= Assigned task =
Find the line containing "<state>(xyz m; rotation" in the data below, then output that line and each one after it exactly, with nothing else.

'''

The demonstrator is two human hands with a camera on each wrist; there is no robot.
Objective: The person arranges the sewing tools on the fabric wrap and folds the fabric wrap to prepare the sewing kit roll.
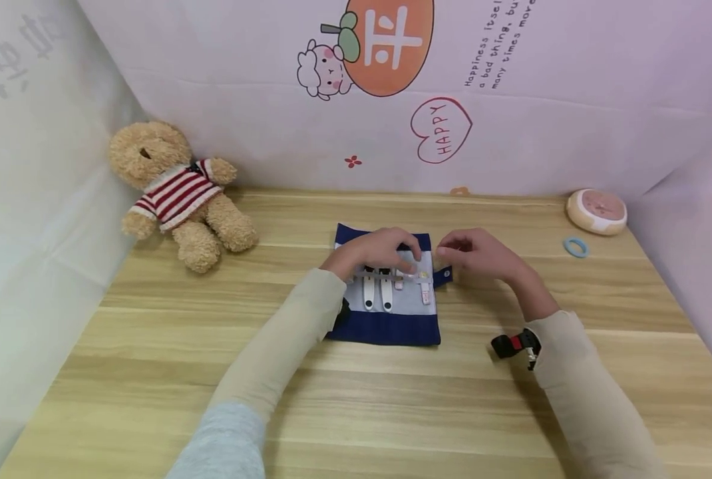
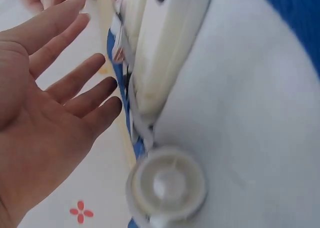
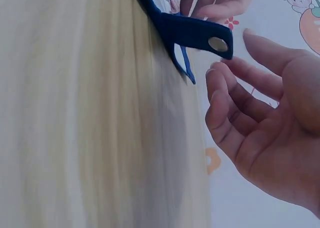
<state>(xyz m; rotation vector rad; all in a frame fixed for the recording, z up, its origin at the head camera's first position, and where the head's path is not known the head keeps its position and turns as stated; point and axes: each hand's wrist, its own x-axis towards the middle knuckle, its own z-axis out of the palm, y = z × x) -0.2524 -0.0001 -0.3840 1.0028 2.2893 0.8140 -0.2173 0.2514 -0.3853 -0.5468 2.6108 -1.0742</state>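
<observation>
A navy cloth case (image 1: 386,327) with a pale lining lies unfolded on the table. Two white-handled tools (image 1: 386,293) with dark dots are tucked under a band, with a slim pink-and-white piece (image 1: 425,293) to their right. My left hand (image 1: 384,247) hovers over the case's upper half; its spread fingers hold nothing in the left wrist view, where a round whitish piece (image 2: 167,185) lies on the lining. Just past the case's right edge, my right hand (image 1: 482,253) bends its fingers loosely around nothing, close to the strap (image 3: 197,33) with a metal snap.
A teddy bear (image 1: 179,193) in a striped top leans at the back left. At the back right are a round-cornered clock (image 1: 597,211) and a light-blue ring (image 1: 575,247). A printed white cloth (image 1: 260,133) hangs behind the wooden table (image 1: 386,412).
</observation>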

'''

= Problem solution =
<state>(xyz m; rotation vector rad; all in a frame fixed for the recording, z up, its origin at the head camera's first position, and where the head's path is not known the head keeps its position and turns as stated; point and axes: each hand's wrist, its own x-axis towards the middle knuckle, its own z-axis out of the palm, y = z × x) -0.2524 -0.0001 -0.3840 1.0028 2.2893 0.8140 -0.2173 0.2514 -0.3853 -0.5468 2.6108 -1.0742</state>
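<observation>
A navy cloth case (image 1: 386,327) with a pale lining lies unfolded on the table. Two white-handled tools (image 1: 386,293) with dark dots are tucked under a band, with a slim pink-and-white piece (image 1: 425,293) to their right. My left hand (image 1: 384,247) hovers over the case's upper half; its spread fingers hold nothing in the left wrist view, where a round whitish piece (image 2: 167,185) lies on the lining. Just past the case's right edge, my right hand (image 1: 482,253) bends its fingers loosely around nothing, close to the strap (image 3: 197,33) with a metal snap.
A teddy bear (image 1: 179,193) in a striped top leans at the back left. At the back right are a round-cornered clock (image 1: 597,211) and a light-blue ring (image 1: 575,247). A printed white cloth (image 1: 260,133) hangs behind the wooden table (image 1: 386,412).
</observation>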

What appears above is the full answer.